Los líderes de los 190 países que se reunirán en la cumbre del clima de Copenhague a partir de mañana se arrogarán ante la opinión pública el meritorio deseo de evitar una tragedia a escala planetaria. Pero de lo que discutirán en la capital danesa, sobre todo, es de dinero. Todos los países son conscientes de los costes que supone cambiar el modelo productivo de la economía del petróleo, y nadie está dispuesto a asumir más cargas que el resto para emitir menos CO2 a la atmósfera y evitar que la temperatura de la Tierra se eleve en dos grados sobre la media de la era preindustrial. Pero todos saben que, al margen de la catástrofe que se avecina si se supera ese umbral, la lucha contra el cambio climático ha generado un negocio multimillonario. Y nadie quiere perder oportunidades.
El mercado de derechos de emisiones, mediante el que un país puede comprar a otro la posibilidad de contaminar más de lo que le atribuye el protocolo de Kioto aprovechando los sobrantes del Estado vendedor, y en el que las empresas pueden adquirir a otras esos permisos, mueve una media de 10.000 millones de euros al año solo en la Unión Europea. Y el Banco Mundial calcula que en el 2007 fueron más de 43.000 millones en todo el mundo.
Según un veterano diplomático que lleva lustros negociando en Bruselas asuntos relacionados con el cambio climático, si Estados Unidos firma en Copenhague un compromiso similar al que en 1997 se adoptó en Kioto, el negocio se multiplicará por veinte. «Serán más de 300 billones de euros en todo el período», asegura esa fuente. La bolsa industrial de emisiones está hoy en manos una tupida red de brókeres, agencias y operadores, que centraliza sus operaciones en Londres pero que a diario ofrece y demanda derechos en todo el mundo. La tonelada de CO2 cerró ayer a 13,91 euros en la bolsa de Sendeco2, una compañía catalana que vende y compra bonos de contaminación por Internet, que han llegado a cotizar a 30 euros la tonelada.
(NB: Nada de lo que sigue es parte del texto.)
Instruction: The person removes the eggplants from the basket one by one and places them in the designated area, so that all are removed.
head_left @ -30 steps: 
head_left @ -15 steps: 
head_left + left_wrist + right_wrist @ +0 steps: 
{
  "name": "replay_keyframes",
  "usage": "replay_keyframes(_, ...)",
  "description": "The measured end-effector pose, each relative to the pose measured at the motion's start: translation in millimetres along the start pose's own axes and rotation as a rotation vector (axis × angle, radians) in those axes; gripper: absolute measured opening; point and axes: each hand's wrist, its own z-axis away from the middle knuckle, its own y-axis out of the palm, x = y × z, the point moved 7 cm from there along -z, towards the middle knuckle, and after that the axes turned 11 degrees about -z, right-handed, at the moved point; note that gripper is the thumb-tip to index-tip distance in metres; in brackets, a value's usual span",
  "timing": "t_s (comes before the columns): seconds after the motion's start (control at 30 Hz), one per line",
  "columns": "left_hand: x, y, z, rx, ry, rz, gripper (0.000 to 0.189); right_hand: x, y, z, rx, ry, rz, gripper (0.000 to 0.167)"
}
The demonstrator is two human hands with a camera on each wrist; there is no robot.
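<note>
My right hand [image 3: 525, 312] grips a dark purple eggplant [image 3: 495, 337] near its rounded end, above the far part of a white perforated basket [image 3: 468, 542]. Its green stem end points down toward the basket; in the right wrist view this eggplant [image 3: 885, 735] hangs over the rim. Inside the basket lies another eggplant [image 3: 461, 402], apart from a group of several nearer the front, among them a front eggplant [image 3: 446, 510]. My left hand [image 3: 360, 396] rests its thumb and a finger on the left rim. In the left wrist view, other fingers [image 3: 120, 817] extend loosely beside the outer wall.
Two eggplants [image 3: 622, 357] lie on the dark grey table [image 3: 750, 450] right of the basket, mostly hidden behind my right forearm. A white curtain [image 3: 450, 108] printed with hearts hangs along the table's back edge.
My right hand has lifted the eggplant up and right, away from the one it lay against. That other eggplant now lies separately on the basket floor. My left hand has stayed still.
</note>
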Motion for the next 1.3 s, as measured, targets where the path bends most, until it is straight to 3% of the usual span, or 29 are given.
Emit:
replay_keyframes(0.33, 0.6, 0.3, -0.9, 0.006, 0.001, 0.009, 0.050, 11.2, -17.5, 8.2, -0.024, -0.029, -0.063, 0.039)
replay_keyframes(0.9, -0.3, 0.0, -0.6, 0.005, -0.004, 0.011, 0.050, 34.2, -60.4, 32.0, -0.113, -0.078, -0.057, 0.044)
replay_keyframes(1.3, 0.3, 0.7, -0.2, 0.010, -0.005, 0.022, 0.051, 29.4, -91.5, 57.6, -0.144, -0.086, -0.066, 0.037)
En las reuniones de ministros de Medio Ambiente y Energía de la UE en Bruselas, es habitual que los Gobiernos también aprovechen para cuadrar sus cuentas y hacer negocio. De hecho, España, uno de los países que peor lo tiene para cumplir con los compromisos que asumió en Kioto acaba de comprarle 25 millones de euros en derechos de emisión a Polonia, que no superará su asignación, y en octubre pasado adquirió otros 30 millones a Ucrania, al precio de 10 euros la tonelada. La República Checa, Hungría, Letonia Estonia y Lituania también han hecho negocio gracias a España.
Claves
En ese negocio se encuentra una de las claves de Copenhague, porque muchos países buscan una asignación elevada en la era post-Kioto no porque esperen que sus industrias van a contaminar en exceso, ni porque teman los costes derivados de un compromiso que las obligue a reducir sus emisiones, sino porque esperan obtener jugosos beneficios de la venta de permisos de polución. Y por eso acudirán a Copenhague reclamando que se consoliden los derechos que no hayan consumido durante la vigencia de Kioto.
Es el caso de Rusia, que firmó aquel protocolo después de que se le asignaran hasta el 2012 derechos equivalentes a la polución conjunta que son capaces de enviar a la atmósfera en año y medio todas las industrias y centrales térmicas de los veintisiete socios de la UE. Moscú quiere que cualquier nuevo acuerdo le garantice esos derechos, pero sabe que no puede sacarlos al mercado de golpe, porque el precio bajaría repentinamente y su negocio, sencillamente, habría terminado. Mientras tanto, Estados Unidos se niega a reconocer esa situación. Y esa es gran parte de la discusión que mantendrán los líderes mundiales en Copenhague. Pretenden salvar el planeta, pero para hacerlo tendrán que hablar de dinero.